Alaska- America A to Z
On January 3, 1959, Alaska, also known as "The Last Frontier," entered the Union as America's 49th State. Alaska is our largest state (twice the size of Texas), but ironically is home to one of the nation's smallest populations. Boasting an area of 571,952 square miles and 6,640 miles of coastline (more than all other states combined), Alaska claims the most productive fishing industry in our country. The state fish is the "King Salmon." Other state symbols include the Willow Patarmigan (State Bird), Skimmer dragonfly (State Insect), Bowhead whale (State Sea Mammal), moose (State Land Mammal), and my favorite of all extinct animals, the Woolly Mammoth (State Fossil).
Alaska's first inhabitants were members of the Tlingit, Haida, Aleut and Athabasca tribes, as well as the Inupiaq and Yupik Eskimos. The Tlingit and Haida tribes lived along the coast in Alaska's panhandle, where the Tlingit tribe would travel up to 1,000 miles to engage in trade with the peoples of the Pacific Northwest. Known for their ferocity in war, the Tlingit would successfully drive out the first Russians to arrive on their shores and set up trading posts, but this would only be a temporary setback for Russian exploration.
The Haida, arriving at the southern tip of the panhandle during the early 1700's, had migrated from Canada and were renown for their expertise in building canoes. The area's plentiful forests provided material for both their canoes and the wooden clan houses in which they lived.
The Athabascan people made their home in Alaska's interior, where they lived a nomadic lifestyle, migrating with the season and traveling in small groups of twenty to forty people. Their housing was traditional, as clans established home bases along their hunting routes. All families members attended both "fish camp," when the salmon came, and "winter camp," which was deemed "the time we gather together." Fishing, trapping, and hunting provided food; canoes and sleds afforded them transportation; caribou and moose hide were used for clothing.
The Aleuts based their entire culture on the sea that surrounded their home in the Aleutian Islands. Creatures from the sea provided food and fuel for heat, as well as skins used for shelters and clothing. Their main mode of transportation was the kayak (covered with skins), which they used for hunting, trading, and raiding. Note, Alaska's name, is in fact, derived from the Aleut word " Alyeska" meaning "great land."
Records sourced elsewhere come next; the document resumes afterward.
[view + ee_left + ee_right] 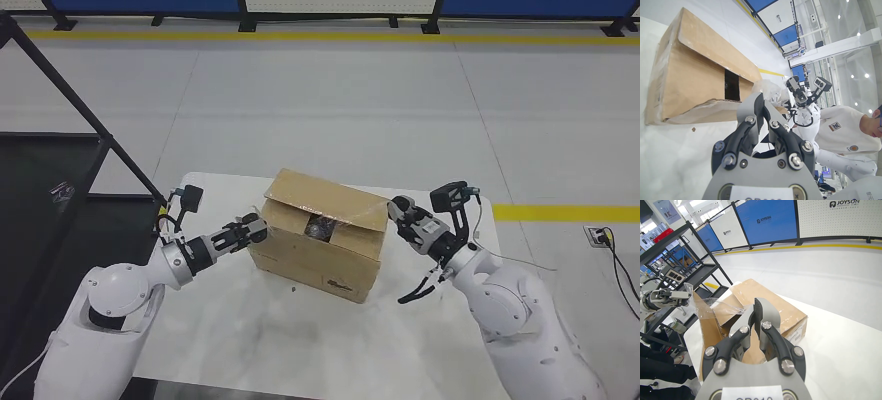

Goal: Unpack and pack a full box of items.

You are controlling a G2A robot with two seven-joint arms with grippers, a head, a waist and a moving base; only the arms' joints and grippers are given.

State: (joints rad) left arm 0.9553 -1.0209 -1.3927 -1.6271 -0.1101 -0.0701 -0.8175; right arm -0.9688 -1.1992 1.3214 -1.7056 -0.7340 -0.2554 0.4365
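Cardboard box (322,232), mid-frame in the top view, lies lengthwise between left gripper (257,228), pinching its clear tape (765,89) at frame left, and right gripper (398,208), closed empty, frame right.

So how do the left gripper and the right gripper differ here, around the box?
The left gripper is shut on a clear film that runs to the top of the cardboard box. The right gripper is shut with nothing seen between its fingers. The left gripper sits just off the box's corner on its own side, while the right gripper is at the opposite top edge. Both are shut and sit level with the box's top.
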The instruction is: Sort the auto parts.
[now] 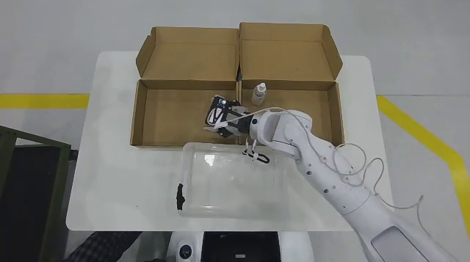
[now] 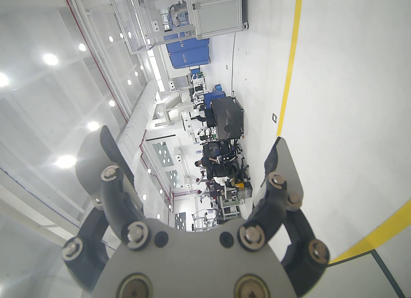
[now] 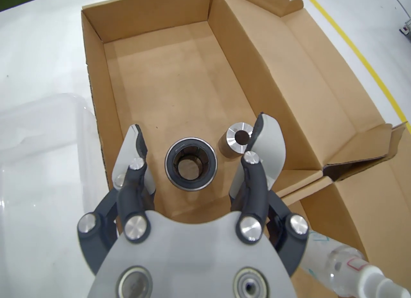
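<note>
My right gripper (image 3: 199, 126) hangs open over the near end of the left cardboard box (image 3: 154, 94). Two metal parts stand upright on the box floor below it. A dark-rimmed hollow sleeve (image 3: 191, 164) sits between the fingers, which do not touch it. A smaller shiny bushing (image 3: 236, 142) stands beside it, partly behind one fingertip (image 3: 268, 132). In the top view the right gripper (image 1: 222, 115) is over the right end of the left box (image 1: 169, 115). My left gripper (image 2: 192, 135) is open, holds nothing and points out into the room.
A second cardboard box (image 1: 323, 111) adjoins on the right, holding a small white bottle (image 1: 258, 93), also seen as the bottle (image 3: 337, 264). Both lids are folded back. A clear plastic bin (image 1: 220, 181) stands on the white table (image 1: 110, 152) in front of the boxes.
</note>
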`<state>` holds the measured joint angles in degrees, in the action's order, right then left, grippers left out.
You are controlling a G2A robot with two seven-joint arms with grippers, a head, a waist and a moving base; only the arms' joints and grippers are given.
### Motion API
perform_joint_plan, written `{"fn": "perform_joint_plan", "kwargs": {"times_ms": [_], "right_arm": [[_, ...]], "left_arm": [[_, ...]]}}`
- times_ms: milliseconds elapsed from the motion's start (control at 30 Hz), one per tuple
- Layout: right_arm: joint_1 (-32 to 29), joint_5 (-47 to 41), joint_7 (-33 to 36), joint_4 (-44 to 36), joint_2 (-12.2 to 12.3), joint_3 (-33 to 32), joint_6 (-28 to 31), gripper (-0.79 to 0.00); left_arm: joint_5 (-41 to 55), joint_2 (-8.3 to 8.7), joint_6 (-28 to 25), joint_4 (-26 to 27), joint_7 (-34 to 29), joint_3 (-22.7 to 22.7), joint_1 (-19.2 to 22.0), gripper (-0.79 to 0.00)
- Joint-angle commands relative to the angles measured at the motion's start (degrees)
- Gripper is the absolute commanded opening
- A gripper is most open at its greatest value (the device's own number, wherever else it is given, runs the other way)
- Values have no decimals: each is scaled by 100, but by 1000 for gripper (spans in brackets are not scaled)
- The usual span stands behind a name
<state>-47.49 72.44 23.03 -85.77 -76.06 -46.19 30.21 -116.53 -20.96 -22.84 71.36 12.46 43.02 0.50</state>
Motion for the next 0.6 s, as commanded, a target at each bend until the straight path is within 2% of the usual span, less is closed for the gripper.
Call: {"fn": "perform_joint_plan", "kwargs": {"times_ms": [0,300,567], "right_arm": [[-86,32,-70,-202,32,-103,53,-197],[-717,298,-407,-1158,227,-711,210,-102],[-1550,555,-1002,-1816,433,-1512,243,-65]], "left_arm": [[0,0,0,0,0,0,0,0],[0,0,0,0,0,0,0,0],[0,0,0,0,0,0,0,0]]}}
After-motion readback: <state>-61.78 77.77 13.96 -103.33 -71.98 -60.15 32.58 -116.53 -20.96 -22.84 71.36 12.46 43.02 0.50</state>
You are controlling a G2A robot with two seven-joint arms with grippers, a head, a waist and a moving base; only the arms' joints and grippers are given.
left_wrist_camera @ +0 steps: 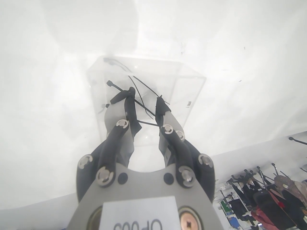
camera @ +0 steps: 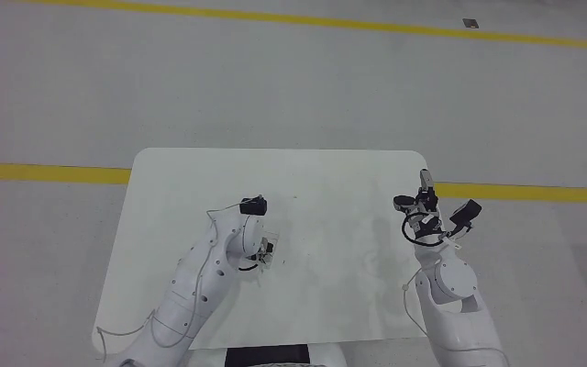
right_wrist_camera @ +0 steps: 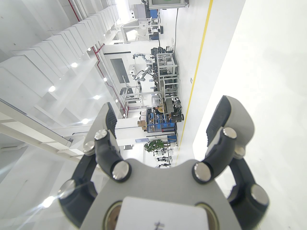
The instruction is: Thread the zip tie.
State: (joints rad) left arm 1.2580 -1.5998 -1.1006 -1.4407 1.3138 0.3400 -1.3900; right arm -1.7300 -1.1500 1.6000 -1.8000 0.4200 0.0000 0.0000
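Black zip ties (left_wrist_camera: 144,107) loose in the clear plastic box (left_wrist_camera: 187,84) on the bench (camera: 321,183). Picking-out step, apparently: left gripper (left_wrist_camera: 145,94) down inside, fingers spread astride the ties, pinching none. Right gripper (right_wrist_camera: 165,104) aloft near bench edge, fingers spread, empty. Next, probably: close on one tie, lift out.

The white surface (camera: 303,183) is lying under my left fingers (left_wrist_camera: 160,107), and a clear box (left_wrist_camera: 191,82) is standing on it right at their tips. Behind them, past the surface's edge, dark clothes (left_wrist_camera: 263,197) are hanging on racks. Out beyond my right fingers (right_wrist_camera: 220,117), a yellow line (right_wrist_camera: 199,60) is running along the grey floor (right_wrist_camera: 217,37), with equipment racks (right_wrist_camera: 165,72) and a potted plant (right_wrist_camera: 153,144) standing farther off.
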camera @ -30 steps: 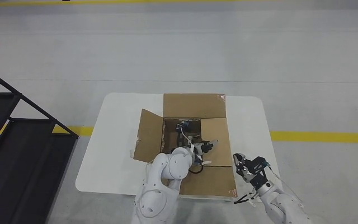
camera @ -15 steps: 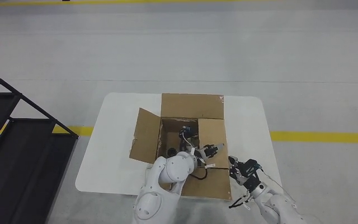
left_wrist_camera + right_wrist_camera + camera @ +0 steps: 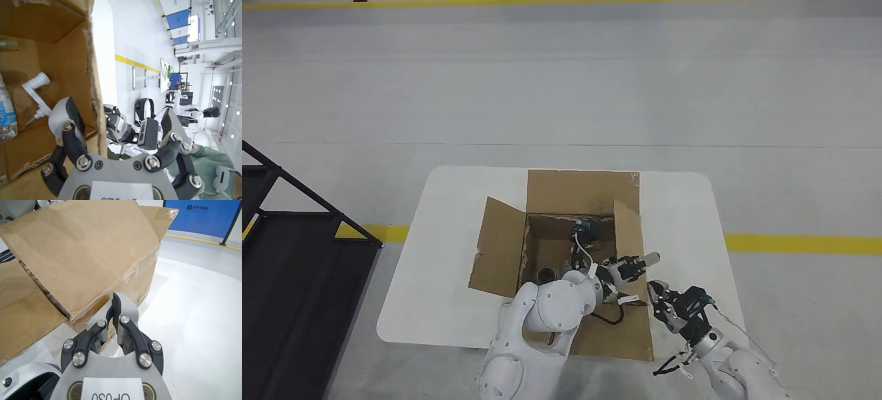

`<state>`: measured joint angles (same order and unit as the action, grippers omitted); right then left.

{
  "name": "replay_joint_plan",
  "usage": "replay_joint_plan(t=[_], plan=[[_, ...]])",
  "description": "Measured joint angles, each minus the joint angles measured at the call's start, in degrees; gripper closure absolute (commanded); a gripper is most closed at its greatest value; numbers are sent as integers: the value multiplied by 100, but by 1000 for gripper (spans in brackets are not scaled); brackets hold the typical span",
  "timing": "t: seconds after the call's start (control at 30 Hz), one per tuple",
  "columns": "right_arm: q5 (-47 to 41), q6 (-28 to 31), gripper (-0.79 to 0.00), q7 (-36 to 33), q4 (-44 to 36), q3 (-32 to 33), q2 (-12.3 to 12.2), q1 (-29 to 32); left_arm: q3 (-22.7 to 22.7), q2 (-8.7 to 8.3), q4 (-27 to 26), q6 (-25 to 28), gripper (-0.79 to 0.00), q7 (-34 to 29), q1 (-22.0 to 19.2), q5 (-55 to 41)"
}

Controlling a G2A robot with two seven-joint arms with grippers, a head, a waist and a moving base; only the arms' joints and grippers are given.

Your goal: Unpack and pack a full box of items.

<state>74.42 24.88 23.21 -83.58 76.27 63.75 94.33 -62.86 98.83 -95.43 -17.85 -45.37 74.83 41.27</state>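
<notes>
Cardboard in the gap: the left end effector point(image 3: 119, 111) sits astride the box's right flap point(image 3: 94, 75). Its fingers are spread apart, one inside the box and one outside, and nothing is clamped.

Right end effector point(image 3: 114, 302): fingers together and empty, low over the white bench point(image 3: 189, 304), just beside the near right corner of the box.

Contents of the cardboard box point(image 3: 582, 188), listed outward from the inner finger:
- white pump head point(image 3: 36, 89), lying on the box floor just beyond the finger
- clear plastic bottle point(image 3: 5, 113) with a blue label, beside the pump head and partly cut off by the frame
- brass-coloured metal cylinder point(image 3: 7, 44), farther along toward the far wall, with only one end showing
- several dark items mid-box in the top view, too small to name

Box state: it stands near the middle of the bench. The far flap is raised, the left flap is splayed outward, the near flap is folded toward the robot, and the right flap is upright.

Progress, as a judgement: the box is open and the visible items are still inside it. Unpacking looks to be at the flap-clearing stage — lifting every item out, and the whole of the repacking, remain.
</notes>
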Motion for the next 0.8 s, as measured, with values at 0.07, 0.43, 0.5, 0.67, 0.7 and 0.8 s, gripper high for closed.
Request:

Today, Alaska's diverse Native peoples remain a strong presence in Alaska, comprising approximately 16% of the state's population. Rapid changes in communications, transportation, and other services to remote villages have dramatically changed Native life. The Alaska Native Claims Settlement Act of 1971 gave Natives rights to about 10% of Alaska and nearly $1 billion dollars and effectively ended their ability to live a complete subsistence lifestyle. Even the most remote villages, which may be hundreds of miles from the nearest road, are connected to modern technology and have television, phones, and Internet access (at least in the local school). Snowmobiles have largely replaced sled dogs in the interior.